• **Exercise aim**
Here are the records. Write out exactly the lines between the one holding "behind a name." and the one holding "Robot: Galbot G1", inclusive.

Saved entries:
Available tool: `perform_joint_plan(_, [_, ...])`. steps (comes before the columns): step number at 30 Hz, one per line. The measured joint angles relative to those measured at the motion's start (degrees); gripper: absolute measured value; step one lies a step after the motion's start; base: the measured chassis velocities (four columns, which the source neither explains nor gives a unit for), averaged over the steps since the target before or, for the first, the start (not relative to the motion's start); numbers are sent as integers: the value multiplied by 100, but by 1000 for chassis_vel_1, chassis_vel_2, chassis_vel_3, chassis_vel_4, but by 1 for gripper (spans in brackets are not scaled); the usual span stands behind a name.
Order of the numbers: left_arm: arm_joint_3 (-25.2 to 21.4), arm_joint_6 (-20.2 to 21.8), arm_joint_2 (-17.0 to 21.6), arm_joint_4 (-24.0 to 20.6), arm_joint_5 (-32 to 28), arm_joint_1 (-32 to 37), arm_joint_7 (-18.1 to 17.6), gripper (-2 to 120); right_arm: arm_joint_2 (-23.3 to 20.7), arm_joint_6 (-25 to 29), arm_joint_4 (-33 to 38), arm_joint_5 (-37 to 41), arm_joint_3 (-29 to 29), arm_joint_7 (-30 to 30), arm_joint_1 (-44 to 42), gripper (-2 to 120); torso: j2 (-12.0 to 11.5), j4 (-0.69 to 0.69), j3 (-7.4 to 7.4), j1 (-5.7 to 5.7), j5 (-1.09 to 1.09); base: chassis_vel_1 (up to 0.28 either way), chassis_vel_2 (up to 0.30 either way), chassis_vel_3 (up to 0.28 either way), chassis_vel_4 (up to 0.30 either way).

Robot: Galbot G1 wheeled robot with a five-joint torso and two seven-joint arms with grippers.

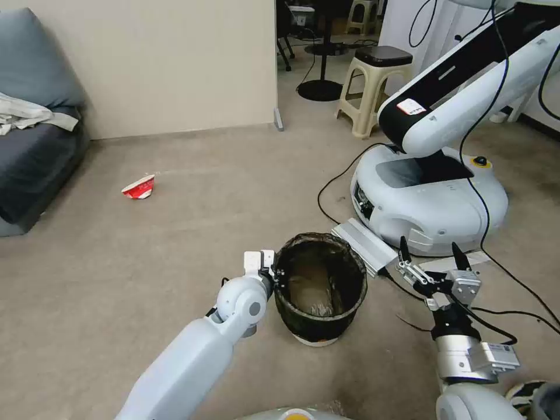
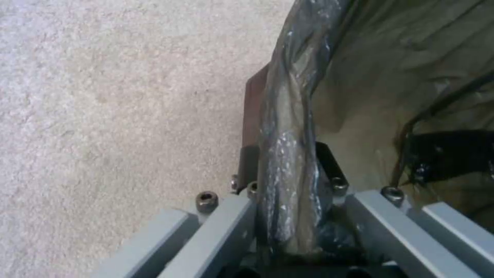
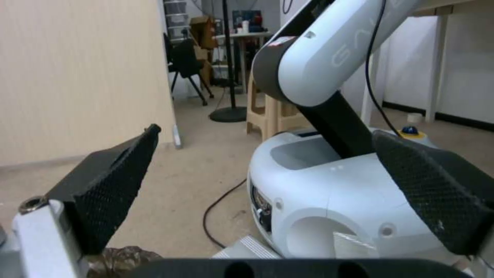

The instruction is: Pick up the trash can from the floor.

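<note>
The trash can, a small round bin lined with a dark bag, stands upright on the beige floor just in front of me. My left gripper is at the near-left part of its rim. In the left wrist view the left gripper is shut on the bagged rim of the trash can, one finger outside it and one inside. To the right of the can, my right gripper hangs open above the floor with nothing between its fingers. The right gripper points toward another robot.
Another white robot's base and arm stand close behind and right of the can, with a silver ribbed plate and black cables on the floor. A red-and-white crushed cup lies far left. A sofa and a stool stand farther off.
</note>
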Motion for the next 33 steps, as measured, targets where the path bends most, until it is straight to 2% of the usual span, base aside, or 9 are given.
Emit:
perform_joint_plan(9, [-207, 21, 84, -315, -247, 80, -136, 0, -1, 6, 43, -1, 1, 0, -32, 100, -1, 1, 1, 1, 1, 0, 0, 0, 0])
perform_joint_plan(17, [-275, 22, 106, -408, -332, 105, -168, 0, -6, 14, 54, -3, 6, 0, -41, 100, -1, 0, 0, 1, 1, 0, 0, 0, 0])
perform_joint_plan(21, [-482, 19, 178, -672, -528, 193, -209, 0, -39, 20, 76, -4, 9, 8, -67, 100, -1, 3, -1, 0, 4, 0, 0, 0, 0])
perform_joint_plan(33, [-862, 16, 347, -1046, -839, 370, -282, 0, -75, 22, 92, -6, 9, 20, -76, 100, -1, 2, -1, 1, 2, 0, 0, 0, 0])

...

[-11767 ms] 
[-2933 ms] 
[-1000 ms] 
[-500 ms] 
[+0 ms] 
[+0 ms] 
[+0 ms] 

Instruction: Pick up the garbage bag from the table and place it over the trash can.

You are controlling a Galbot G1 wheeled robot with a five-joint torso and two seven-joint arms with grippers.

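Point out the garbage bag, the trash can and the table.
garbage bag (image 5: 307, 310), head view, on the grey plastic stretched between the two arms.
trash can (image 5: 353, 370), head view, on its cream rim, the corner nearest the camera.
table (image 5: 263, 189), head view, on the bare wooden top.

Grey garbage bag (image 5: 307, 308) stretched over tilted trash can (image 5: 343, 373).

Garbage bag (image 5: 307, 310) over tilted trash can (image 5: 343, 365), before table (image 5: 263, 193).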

• **Answer box**
Available tool: `perform_joint_plan(_, [_, ...])`. steps (comes before the columns): step number at 30 Hz, one per line. The measured joint angles relative to those measured at the motion's start (degrees); gripper: absolute measured value; step one lies a step after the motion's start; base: the measured chassis velocities (four columns, which the source neither explains nor gives a unit for), averaged over the steps since the target before or, for the first, the start (not relative to the motion's start); numbers are sent as integers: the value multiplied by 100, but by 1000 for chassis_vel_1, chassis_vel_2, chassis_vel_3, chassis_vel_4, but by 1 for gripper (spans in brackets are not scaled); the usual span stands behind a name.
Order of the numbers: left_arm: arm_joint_3 (-25.2 to 21.4), arm_joint_6 (-20.2 to 21.8), arm_joint_2 (-17.0 to 21.6), arm_joint_4 (-24.0 to 20.6), arm_joint_5 (-32 to 28), arm_joint_1 (-32 to 37), arm_joint_7 (-18.1 to 17.6), gripper (-2 to 120); right_arm: arm_joint_2 (-23.3 to 20.7), arm_joint_6 (-25 to 29), arm_joint_4 (-33 to 38), arm_joint_5 (-37 to 41), arm_joint_3 (-29 to 29), arm_joint_7 (-30 to 30), arm_joint_1 (-44 to 42), gripper (-2 to 120); torso: j2 (-12.0 to 11.5), j4 (-0.69 to 0.69), j3 (-7.4 to 7.4), j1 (-5.7 to 5.7), j5 (-1.09 to 1.09); base: chassis_vel_1 (up to 0.28 either way), chassis_vel_2 (up to 0.30 either way), chassis_vel_3 (up to 0.28 either way), chassis_vel_4 (up to 0.30 either way).

Robot: Galbot G1 wheeled robot with a five-joint torso and two seven-joint arms with grippers.

This exercise requires no additional output.